Por todo lo expresado procede la desestimación del recurso con la correlativa confirmación de la sentencia recurrida.
Vistos los preceptos legales citados, sus concordantes y demás disposiciones de general y pertinente aplicación.
Fallo
DESESTIMAMOS el recurso de suplicación interpuesto por la representación letrada de D. Genaro frente a la sentencia dictada por el Juzgado Social núm. 1 DE Girona (USPD social 1) en fecha 2 de febrero de 2023
Notifíquese esta resolución a las partes y a la Fiscalía del Tribunal Superior de Justicia de Cataluña, y expídase testimonio que quedará unido al rollo de su razón, incorporándose el original al correspondiente libro de sentencias.
Una vez adquiera firmeza la presente sentencia se devolverán los autos al Juzgado de instancia para su debida ejecución.
La presente resolución no es firme y contra la misma cabe Recurso de Casación para la Unificación de Doctrina para ante la Sala de lo Social del Tribunal Supremo. El recurso se preparará en esta Sala dentro de los diez días siguientes a la notificación mediante escrito con la firma de Letrado debiendo reunir los requisitos establecidos en el Artículo 221 de la Ley Reguladora de la Jurisdicción Social.
Así mismo, de conformidad con lo dispuesto en el artículo 229 del Texto Procesal Laboral, todo el que sin tener la condición de trabajador o causahabiente suyo o beneficiario del régimen público de la Seguridad Social o no goce del beneficio de justicia gratuita o no se encuentre excluido por el artículo 229.4 de la Ley Reguladora de la Jurisdicción Social, depositará al preparar el Recurso de Casación para la Unificación de Doctrina, la cantidad de 600 euros en la cuenta de consignaciones que tiene abierta esta Sala, en BANCO SANTANDER, cuenta Nº 0965 0000 66, añadiendo a continuación seis dígitos. De ellos los cuatro primeros serán los correspondientes al número de rollo de esta Sala y dos restantes los dos últimos del año de dicho rollo, por lo que la cuenta en la que debe ingresarse se compone de 16 dígitos.
La consignación del importe de la condena, cuando así proceda, se realizará de conformidad con lo dispuesto en el artículo 230 la Ley Reguladora de la Jurisdicción Social, con las exclusiones indicadas en el párrafo anterior, y se efectuará en la cuenta que esta Sala tiene abierta en BANCO SANTANDER, cuenta Nº 0965 0000 80, añadiendo a continuación seis dígitos. De ellos los cuatro primeros serán los correspondientes al número de rollo de esta Sala y dos restantes los dos últimos del año de dicho rollo, por lo que la cuenta en la que debe ingresarse se compone de 16 dígitos. La parte recurrente deberá acreditar que lo ha efectuado al tiempo de preparar el recurso en esta Secretaría.

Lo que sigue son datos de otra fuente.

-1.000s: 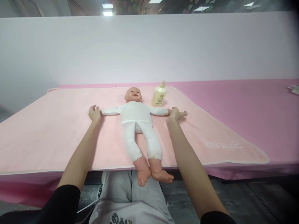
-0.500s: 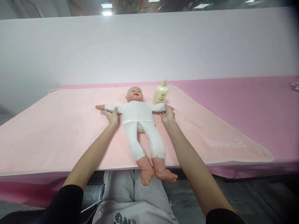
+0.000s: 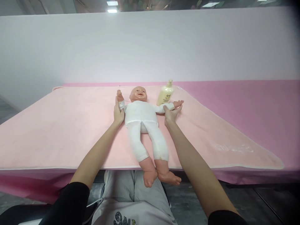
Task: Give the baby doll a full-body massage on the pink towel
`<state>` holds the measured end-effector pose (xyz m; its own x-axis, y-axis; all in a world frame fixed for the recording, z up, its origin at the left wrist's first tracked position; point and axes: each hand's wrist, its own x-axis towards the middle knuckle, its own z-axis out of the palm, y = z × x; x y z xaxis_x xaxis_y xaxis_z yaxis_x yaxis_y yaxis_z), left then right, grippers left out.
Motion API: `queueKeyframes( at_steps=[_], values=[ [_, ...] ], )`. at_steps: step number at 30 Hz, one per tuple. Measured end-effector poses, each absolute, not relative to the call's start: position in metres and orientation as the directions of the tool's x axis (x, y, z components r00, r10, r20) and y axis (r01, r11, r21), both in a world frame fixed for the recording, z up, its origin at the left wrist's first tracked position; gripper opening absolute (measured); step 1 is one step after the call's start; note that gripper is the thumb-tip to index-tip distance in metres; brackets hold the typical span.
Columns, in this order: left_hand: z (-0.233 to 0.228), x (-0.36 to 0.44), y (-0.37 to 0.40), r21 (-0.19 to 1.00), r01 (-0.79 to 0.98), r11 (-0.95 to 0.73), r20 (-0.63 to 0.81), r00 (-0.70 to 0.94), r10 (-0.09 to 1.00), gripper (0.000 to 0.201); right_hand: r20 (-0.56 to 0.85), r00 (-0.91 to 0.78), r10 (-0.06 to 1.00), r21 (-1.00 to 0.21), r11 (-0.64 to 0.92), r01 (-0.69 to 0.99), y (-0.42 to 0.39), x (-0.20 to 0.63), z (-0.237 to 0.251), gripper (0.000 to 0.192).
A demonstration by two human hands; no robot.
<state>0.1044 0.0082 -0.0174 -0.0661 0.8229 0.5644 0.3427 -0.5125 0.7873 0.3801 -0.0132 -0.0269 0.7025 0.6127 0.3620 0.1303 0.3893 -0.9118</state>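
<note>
Doll (image 3: 141, 112) lies face-up; I have left hand (image 3: 118, 115) pinching its ten-o'clock arm, right hand (image 3: 170, 116) its three-o'clock arm, bottle (image 3: 164, 95) at two.

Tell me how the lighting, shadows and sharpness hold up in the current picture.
Head view: ceiling lights burn out white along the top; upper right corner darkens. Head view: small highlights on the shiny head of the doll; faint shadow on the pink blanket beside the left forearm. Head view: small print on the bottle too soft to read.
</note>
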Motion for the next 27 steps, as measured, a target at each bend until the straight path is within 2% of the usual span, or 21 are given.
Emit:
queueKeyframes(
  at_steps=[3,6,10,13,17,21,24,27],
  values=[
    [-0.013,0.108,0.005,0.695,0.457,-0.555,0.599,0.059,0.799,0.071,0.558,0.59,0.584,-0.83,0.411,0.378,-0.02,0.37,-0.018,0.092],
    [-0.011,0.11,0.002,0.601,0.573,-0.557,0.582,0.164,0.797,0.065,0.69,0.348,0.634,-0.684,0.414,0.601,-0.029,0.357,-0.009,0.081],
    [-0.004,0.111,-0.004,0.508,0.702,-0.499,0.512,0.22,0.83,0.067,0.716,-0.041,0.697,-0.417,0.474,0.776,-0.038,0.346,-0.002,0.066],
    [0.005,0.114,-0.012,0.444,0.787,-0.428,0.435,0.228,0.871,0.073,0.715,-0.115,0.69,-0.325,0.473,0.819,-0.037,0.345,-0.003,0.065],
    [0.012,0.118,-0.019,0.393,0.838,-0.378,0.409,0.21,0.888,0.074,0.722,-0.128,0.68,-0.288,0.464,0.838,-0.034,0.346,-0.006,0.058],
    [0.01,0.117,-0.019,0.391,0.835,-0.386,0.418,0.212,0.883,0.072,0.729,-0.128,0.673,-0.289,0.472,0.833,-0.034,0.344,-0.009,0.048],
    [0.004,0.112,-0.015,0.462,0.785,-0.412,0.425,0.211,0.88,0.071,0.744,-0.026,0.668,-0.411,0.487,0.77,-0.034,0.343,-0.012,0.055],
    [-0.005,0.104,-0.005,0.626,0.631,-0.458,0.475,0.157,0.866,0.073,0.732,0.191,0.655,-0.608,0.5,0.616,-0.031,0.345,-0.017,0.06]
  ],
)
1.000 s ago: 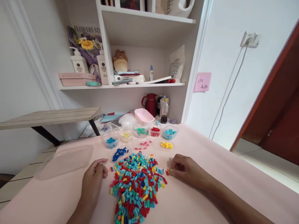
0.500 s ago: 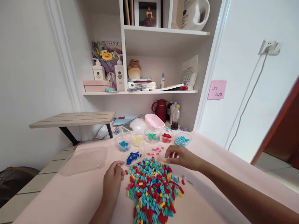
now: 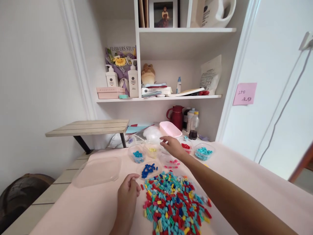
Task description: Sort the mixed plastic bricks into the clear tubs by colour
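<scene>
A heap of small mixed-colour building bricks (image 3: 173, 202) covers the middle of the table. To its left rests my left hand (image 3: 128, 189), fingers curled inward; anything inside them is hidden. My right hand (image 3: 172, 146) reaches over the heap to the clear tubs, above the one with green bricks, which it mostly covers. Its fingers are bent together, and I cannot make out what they hold. Just left of the fingertips is the tub of pale yellow bricks (image 3: 153, 150). Nearer me lie dark blue bricks (image 3: 149, 170) and pink bricks (image 3: 172, 164) in shallow clear trays.
Other tubs hold blue bricks (image 3: 138, 155), red bricks (image 3: 186, 146) and turquoise bricks (image 3: 204, 151). A clear lid (image 3: 97, 171) lies at left. Behind stand a pink basin (image 3: 170, 129), a red jug (image 3: 176, 117) and a bottle (image 3: 194, 125).
My right hand has moved from the heap's far right edge forward and left, over the tubs. The left hand stays beside the heap. The whole view has shifted slightly.
</scene>
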Motion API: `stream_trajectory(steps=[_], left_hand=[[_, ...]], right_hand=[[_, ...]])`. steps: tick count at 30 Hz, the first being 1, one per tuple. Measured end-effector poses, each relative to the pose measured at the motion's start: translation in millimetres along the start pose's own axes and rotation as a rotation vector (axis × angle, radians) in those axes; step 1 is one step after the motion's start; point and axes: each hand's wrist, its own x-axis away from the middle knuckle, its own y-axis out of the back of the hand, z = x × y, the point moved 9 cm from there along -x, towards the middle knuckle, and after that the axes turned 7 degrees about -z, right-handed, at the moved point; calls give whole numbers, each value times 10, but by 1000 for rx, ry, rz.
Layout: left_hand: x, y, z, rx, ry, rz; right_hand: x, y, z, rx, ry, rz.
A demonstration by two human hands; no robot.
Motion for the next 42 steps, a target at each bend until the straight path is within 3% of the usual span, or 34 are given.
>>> stream_trajectory(steps=[5,10,14,22,29,37,42], left_hand=[[17,1,-28,-14,0,-9],[-1,2,-41,-70,-34,-17],[-12,8,-44,-128,-22,-17],[-44,12,-31,-172,-27,-14],[-19,-24,-74,-169,-54,3],[0,-32,-88,-177,-46,22],[-18,-28,-61,-183,-44,33]], right_hand=[[546,213,-81,-253,-42,141],[1070,699,-417,-306,-166,99],[1327,860,-707,-256,-248,102],[1415,816,-680,-135,-93,234],[1527,651,-839,-236,-210,298],[1578,602,-613,-315,-74,412],[1620,581,-526,-234,41,459]])
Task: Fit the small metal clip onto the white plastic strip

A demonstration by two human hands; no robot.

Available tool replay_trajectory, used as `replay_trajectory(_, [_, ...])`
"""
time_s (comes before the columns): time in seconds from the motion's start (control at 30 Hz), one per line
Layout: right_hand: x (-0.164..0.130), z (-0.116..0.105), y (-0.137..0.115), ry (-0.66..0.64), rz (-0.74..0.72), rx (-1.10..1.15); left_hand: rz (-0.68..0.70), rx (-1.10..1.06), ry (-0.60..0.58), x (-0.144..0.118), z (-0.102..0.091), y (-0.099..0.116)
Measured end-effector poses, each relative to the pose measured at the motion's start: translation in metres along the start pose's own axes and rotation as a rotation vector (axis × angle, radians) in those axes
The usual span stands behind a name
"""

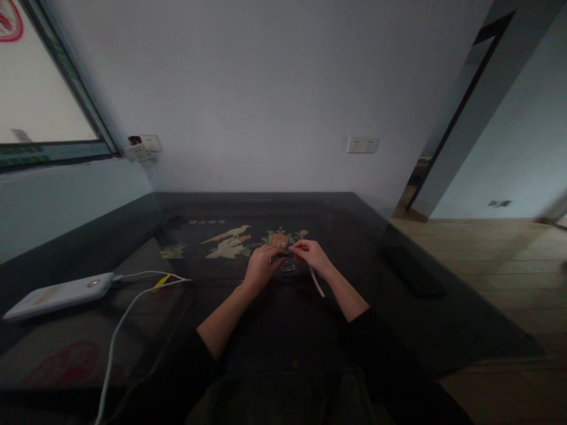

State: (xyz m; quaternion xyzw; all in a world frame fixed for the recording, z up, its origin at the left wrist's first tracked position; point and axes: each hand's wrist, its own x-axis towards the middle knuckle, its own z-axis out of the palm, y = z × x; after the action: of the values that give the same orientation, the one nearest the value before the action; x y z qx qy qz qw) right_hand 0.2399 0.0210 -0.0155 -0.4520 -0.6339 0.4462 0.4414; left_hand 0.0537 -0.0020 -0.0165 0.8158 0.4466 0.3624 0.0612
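Observation:
Both my hands meet over the middle of a dark glass-topped table [398, 236]. My left hand [260, 264] and my right hand [312, 255] pinch a small dark object [287, 264] between their fingertips; what it is I cannot tell in the dim light. A thin white strip [317, 282] hangs down from my right hand, along the wrist. Under the glass, just beyond the hands, lies a picture of birds and flowers [233, 241].
A white power bank [57, 294] lies at the table's left edge, with white cables [128, 301] running from it toward me. A dark flat object [414, 271] rests on the right part of the table. Wall sockets [362, 144] sit behind; tiled floor [496, 260] lies to the right.

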Motion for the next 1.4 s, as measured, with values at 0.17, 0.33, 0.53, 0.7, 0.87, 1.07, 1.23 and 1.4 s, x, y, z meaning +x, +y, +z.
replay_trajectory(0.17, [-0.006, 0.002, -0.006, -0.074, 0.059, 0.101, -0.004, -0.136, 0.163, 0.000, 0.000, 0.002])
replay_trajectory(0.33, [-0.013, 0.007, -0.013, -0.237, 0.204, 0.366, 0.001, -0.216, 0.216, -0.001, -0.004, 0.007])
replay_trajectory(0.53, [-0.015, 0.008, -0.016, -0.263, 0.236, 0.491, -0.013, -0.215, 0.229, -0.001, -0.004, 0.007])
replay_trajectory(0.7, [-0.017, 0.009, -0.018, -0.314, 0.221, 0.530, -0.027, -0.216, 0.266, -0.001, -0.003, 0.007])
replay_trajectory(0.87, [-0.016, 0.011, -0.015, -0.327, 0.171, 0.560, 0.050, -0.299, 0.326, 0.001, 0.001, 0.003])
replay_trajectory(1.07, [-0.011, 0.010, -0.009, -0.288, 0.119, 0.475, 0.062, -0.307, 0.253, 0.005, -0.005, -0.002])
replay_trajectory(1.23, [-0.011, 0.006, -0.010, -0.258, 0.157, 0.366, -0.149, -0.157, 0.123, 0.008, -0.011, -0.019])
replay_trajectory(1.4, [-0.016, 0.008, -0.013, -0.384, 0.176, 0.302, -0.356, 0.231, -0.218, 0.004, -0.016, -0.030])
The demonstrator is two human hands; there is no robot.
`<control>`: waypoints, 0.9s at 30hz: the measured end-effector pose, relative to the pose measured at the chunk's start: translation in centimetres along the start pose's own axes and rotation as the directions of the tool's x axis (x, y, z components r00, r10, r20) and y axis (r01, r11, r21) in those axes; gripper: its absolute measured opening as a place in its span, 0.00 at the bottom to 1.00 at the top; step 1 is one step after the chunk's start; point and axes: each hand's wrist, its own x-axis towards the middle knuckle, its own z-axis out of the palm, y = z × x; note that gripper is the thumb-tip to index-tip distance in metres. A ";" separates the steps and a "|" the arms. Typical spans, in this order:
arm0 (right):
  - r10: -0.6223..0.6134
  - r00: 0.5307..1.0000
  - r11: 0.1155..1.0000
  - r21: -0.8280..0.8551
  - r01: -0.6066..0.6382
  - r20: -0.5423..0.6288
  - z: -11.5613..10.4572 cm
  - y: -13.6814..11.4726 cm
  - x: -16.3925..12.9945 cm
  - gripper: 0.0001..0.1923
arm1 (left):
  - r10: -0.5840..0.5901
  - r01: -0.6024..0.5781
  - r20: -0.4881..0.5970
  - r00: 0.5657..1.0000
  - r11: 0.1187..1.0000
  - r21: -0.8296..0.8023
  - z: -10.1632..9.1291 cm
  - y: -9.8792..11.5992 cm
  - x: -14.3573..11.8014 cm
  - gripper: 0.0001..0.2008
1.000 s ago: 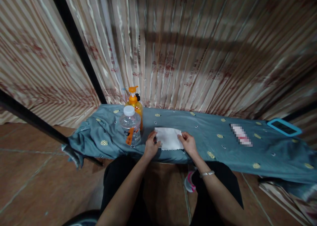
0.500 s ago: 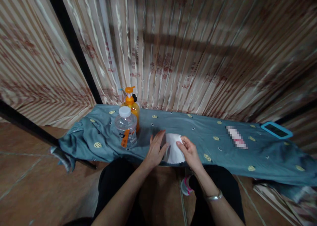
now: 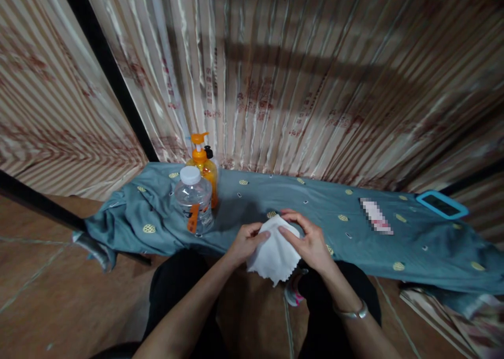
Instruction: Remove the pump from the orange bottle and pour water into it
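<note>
Starting on the left of the worktop, a clear bottle with a white cap stands upright, and just behind it there's an orange pump bottle, with a black pump top peeking out beyond. Coming right, here's my left hand, the closer one to those bottles, its grip narrow, thumb laid over the upper left edge of the white cloth. And there's the cloth itself, right between my hands and touching both, so neither is nearer. Its peak points away from me; its long axis seems to run down toward me, though the folds make that hard to tell, and the zigzag hem hangs past the worktop's near edge. On the other side, my right hand has its upper right part: thumb on the face, fingers arched by the top, a looser grip than the left. A silver bracelet circles that arm. Well apart, further right, lies a pixelated pinkish item, then a blue-framed device with a dark screen.
</note>
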 end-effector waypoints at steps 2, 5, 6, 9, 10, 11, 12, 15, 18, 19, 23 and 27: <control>0.004 0.996 0.999 0.038 -0.008 0.089 -0.4 0.1 0.4 0.31 | 0.008 -0.009 0.028 1.000 1.000 0.016 0.1 0.1 -0.1 0.21; 0.062 0.954 0.995 0.056 -0.082 0.292 -0.6 0.3 0.9 0.25 | 0.044 -0.050 0.076 0.996 0.996 0.080 0.2 0.3 -0.3 0.19; 0.093 0.944 0.993 0.046 -0.113 0.316 -0.6 0.4 1.0 0.17 | 0.048 -0.057 0.086 0.995 0.993 0.104 0.2 0.4 -0.2 0.18; 0.162 0.956 0.983 0.050 -0.179 0.247 -0.5 1.3 1.3 0.13 | 0.077 -0.088 0.075 0.994 0.983 0.162 -0.5 0.6 0.1 0.16; 0.172 0.965 0.981 0.057 -0.186 0.196 -0.5 1.9 1.5 0.14 | 0.104 -0.113 0.058 0.993 0.976 0.186 -1.0 0.6 0.4 0.15; 0.180 0.973 0.980 0.063 -0.190 0.145 -0.5 2.6 1.9 0.15 | 0.130 -0.135 0.036 0.991 0.967 0.215 -1.6 0.5 0.8 0.15; 0.190 0.977 0.978 0.066 -0.196 0.094 -0.6 3.4 2.3 0.17 | 0.141 -0.139 0.009 0.990 0.962 0.234 -2.3 0.5 1.3 0.16; 0.239 0.971 0.971 0.021 -0.238 -0.031 -0.5 6.5 3.9 0.20 | 0.182 -0.129 -0.190 0.965 0.957 0.260 -4.2 -0.1 3.0 0.26; 0.246 0.954 0.938 -0.206 -0.278 -0.171 -0.1 9.1 4.9 0.25 | 0.296 -0.140 -0.419 0.858 0.921 0.363 -5.2 -1.2 4.2 0.33; 0.211 0.952 0.918 -0.291 -0.271 -0.221 0.2 9.5 4.9 0.32 | 0.341 -0.140 -0.426 0.838 0.889 0.437 -5.3 -1.5 4.3 0.33; 0.019 0.996 0.847 -0.528 -0.062 -0.087 2.4 9.9 3.8 0.34 | 0.460 -0.217 -0.245 0.853 0.741 0.636 -4.6 -2.4 3.3 0.32; 0.010 0.986 0.748 -0.655 0.103 0.167 5.2 9.8 2.4 0.31 | 0.540 -0.292 -0.110 0.835 0.604 0.742 -3.4 -1.7 1.4 0.30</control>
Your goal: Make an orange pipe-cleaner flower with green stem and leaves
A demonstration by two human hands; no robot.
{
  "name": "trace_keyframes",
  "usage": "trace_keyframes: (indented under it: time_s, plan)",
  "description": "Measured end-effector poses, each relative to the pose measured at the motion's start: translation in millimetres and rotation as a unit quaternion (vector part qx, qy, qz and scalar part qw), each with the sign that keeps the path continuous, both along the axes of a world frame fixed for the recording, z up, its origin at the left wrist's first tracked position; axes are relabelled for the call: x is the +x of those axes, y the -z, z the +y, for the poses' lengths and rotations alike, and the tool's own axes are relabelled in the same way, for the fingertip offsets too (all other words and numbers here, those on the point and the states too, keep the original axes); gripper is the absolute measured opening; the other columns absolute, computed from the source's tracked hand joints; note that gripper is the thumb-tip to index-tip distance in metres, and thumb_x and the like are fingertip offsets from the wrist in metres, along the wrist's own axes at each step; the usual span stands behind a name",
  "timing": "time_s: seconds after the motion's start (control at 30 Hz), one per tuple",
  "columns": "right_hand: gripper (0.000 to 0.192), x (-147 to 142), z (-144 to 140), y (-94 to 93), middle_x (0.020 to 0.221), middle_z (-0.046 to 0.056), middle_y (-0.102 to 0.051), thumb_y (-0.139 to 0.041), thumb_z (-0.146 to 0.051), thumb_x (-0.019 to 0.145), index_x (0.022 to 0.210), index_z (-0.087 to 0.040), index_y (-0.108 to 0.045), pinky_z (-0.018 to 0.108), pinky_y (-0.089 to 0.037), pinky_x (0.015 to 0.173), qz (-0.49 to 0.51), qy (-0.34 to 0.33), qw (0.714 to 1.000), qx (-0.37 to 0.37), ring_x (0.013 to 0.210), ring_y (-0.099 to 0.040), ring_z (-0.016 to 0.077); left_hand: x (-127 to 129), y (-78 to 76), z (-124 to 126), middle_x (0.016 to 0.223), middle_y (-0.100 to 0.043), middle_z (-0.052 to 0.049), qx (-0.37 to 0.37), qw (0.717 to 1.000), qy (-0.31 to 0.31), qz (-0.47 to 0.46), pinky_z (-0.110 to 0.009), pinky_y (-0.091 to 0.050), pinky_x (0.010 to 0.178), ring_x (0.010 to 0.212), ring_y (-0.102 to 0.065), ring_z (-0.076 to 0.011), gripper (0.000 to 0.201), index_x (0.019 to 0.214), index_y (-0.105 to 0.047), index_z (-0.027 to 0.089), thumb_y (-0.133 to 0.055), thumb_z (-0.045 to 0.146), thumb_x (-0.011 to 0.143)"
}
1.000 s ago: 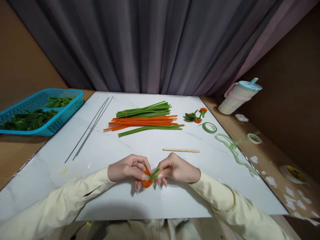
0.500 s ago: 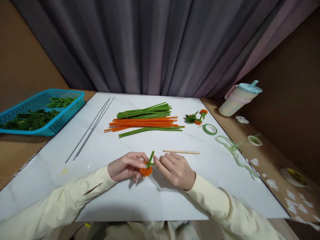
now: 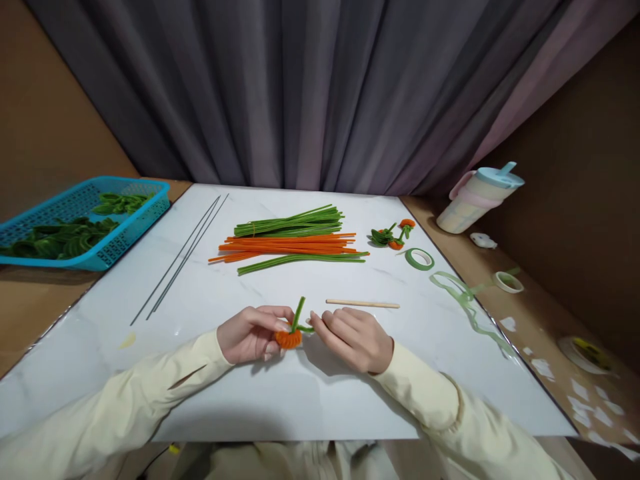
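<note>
My left hand (image 3: pixel 255 333) pinches a small round coil of orange pipe cleaner (image 3: pixel 289 339). From its top, one end of a green pipe cleaner (image 3: pixel 298 315) stands up, while another green end bends to the right. My right hand (image 3: pixel 355 339) is closed, its thumb and fingertips at that sideways green end; the exact contact is partly hidden. A thin wooden stick (image 3: pixel 363 303) lies just beyond my right hand. Further off are bundles of green pipe cleaners (image 3: pixel 290 223) and orange pipe cleaners (image 3: pixel 287 245), with several loose green ones (image 3: pixel 303 262) in front.
At left stand a blue basket (image 3: pixel 135 223) with green fuzzy pieces and thin dark wires (image 3: pixel 183 257). At right are small orange-and-green pieces (image 3: pixel 396 244), a roll of green tape (image 3: pixel 419 259), a loose tape strip (image 3: pixel 463 300) and a lidded cup (image 3: pixel 477 200).
My left hand has shifted the orange coil slightly left and tipped it. My right hand has drawn slightly right, and more of the sideways green end shows.
</note>
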State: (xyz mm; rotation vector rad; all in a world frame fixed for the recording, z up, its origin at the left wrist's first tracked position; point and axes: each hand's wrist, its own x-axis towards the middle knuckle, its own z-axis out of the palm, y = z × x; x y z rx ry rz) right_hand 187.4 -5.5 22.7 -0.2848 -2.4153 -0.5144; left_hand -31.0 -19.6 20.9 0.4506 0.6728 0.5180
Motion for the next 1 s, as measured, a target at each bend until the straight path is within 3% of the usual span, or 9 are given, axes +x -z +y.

Podrá sustituirse la consignación en metálico por el aseguramiento de la condena por aval solidario emitido por una entidad de crédito dicho aval deberá ser de duración indefinida y pagadero a primer requerimiento.
Para el caso que el depósito o la consignación no se realicen de forma presencial, sino mediante transferencia bancaria o por procedimientos telemáticos, en dichas operaciones deberán constar los siguientes datos:
La cuenta bancaria a la que se remitirá la suma es IBAN ES 55 0049 3569 920005001274. En el campo del "ordenante" se indicará el nombre o razón social de la persona física o jurídica obligada a hacer el ingreso y el NIF o CIF de la misma.
Como "beneficiario" deberá constar la Sala Social del TSJ DE CATALUÑA. Finalmente, en el campo "observaciones o concepto de la transferencia" se introducirán los 16 dígitos indicados en los párrafos anteriores referidos al depósito y la consignación efectuados de forma presencial.
Así por nuestra sentencia, lo pronunciamos, mandamos y firmamos.